Goal of the exercise: What you return must be the data below, word for word, without any images.

The data:
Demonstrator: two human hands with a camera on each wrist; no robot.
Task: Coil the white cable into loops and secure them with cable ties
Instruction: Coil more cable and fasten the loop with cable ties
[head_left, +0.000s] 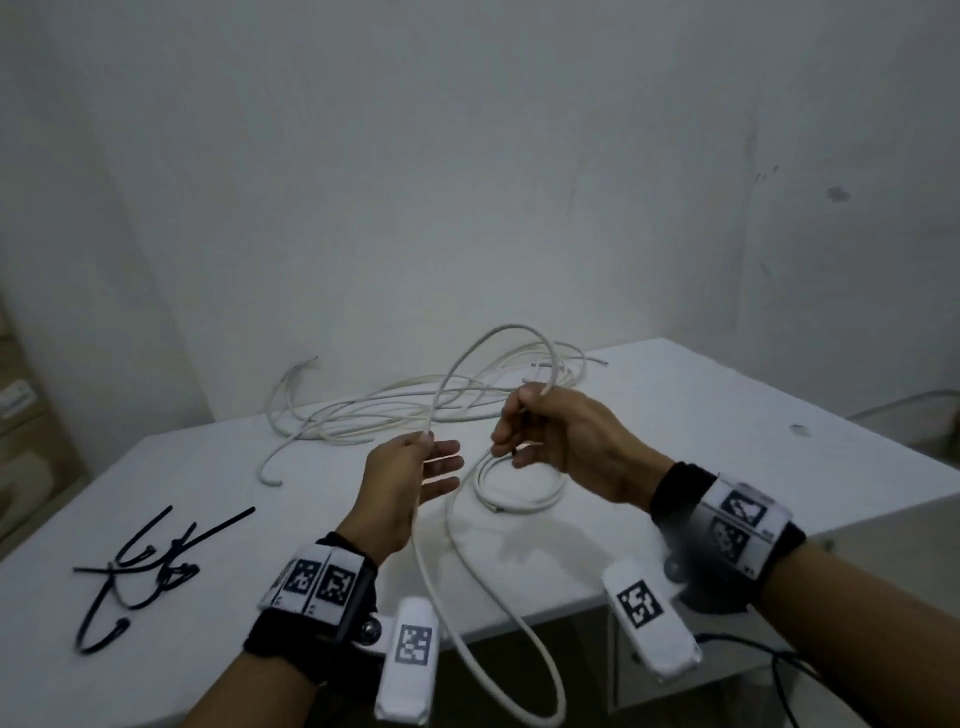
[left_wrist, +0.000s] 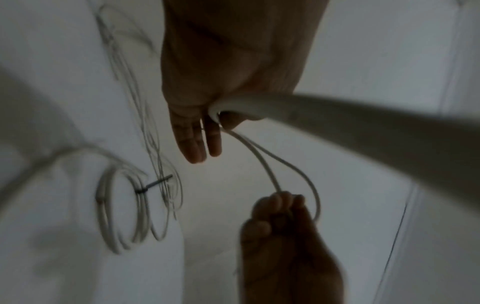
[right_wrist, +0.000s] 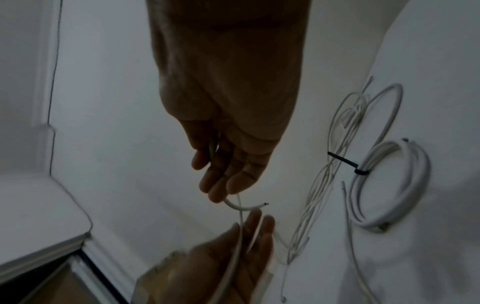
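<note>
White table (head_left: 727, 415) against a bare wall. Far left: black ties (head_left: 150, 561), loose. My left hand (head_left: 405, 488) pinches the cable (head_left: 470, 358) at thumb and forefinger, other fingers straight. Arch runs left to right, ending at my right hand (head_left: 561, 441), curled round its end. Slack hangs off the near edge. Tied coil (head_left: 514, 483) lies below, between both hands.

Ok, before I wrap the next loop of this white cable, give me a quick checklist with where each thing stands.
1. Left hand pinches the white cable: ok.
2. Right hand grips the raised loop: ok.
3. Cable's free end visible by the right fingers: ok.
4. Slack hangs off the table edge, may snag: not ok.
5. Spare black cable ties on the table: ok.
6. Finished coil already tied: ok.
7. Far cable pile tangle-free: cannot tell.
</note>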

Exercise response:
Demonstrator: two human hands with a camera on each wrist; no robot.
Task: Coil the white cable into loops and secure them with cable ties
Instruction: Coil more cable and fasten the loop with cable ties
[head_left, +0.000s] 
[left_wrist, +0.000s] 
[right_wrist, +0.000s] 
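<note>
White table (head_left: 727, 415) against a bare wall. Far left: black ties (head_left: 150, 561), loose. My left hand (head_left: 405, 488) pinches the cable (head_left: 470, 358) at thumb and forefinger, other fingers straight. Arch runs left to right, ending at my right hand (head_left: 561, 441), curled round its end. Slack hangs off the near edge. Tied coil (head_left: 514, 483) lies below, between both hands.

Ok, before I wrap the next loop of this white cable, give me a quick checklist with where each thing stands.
1. Left hand pinches the white cable: ok.
2. Right hand grips the raised loop: ok.
3. Cable's free end visible by the right fingers: ok.
4. Slack hangs off the table edge, may snag: not ok.
5. Spare black cable ties on the table: ok.
6. Finished coil already tied: ok.
7. Far cable pile tangle-free: cannot tell.
</note>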

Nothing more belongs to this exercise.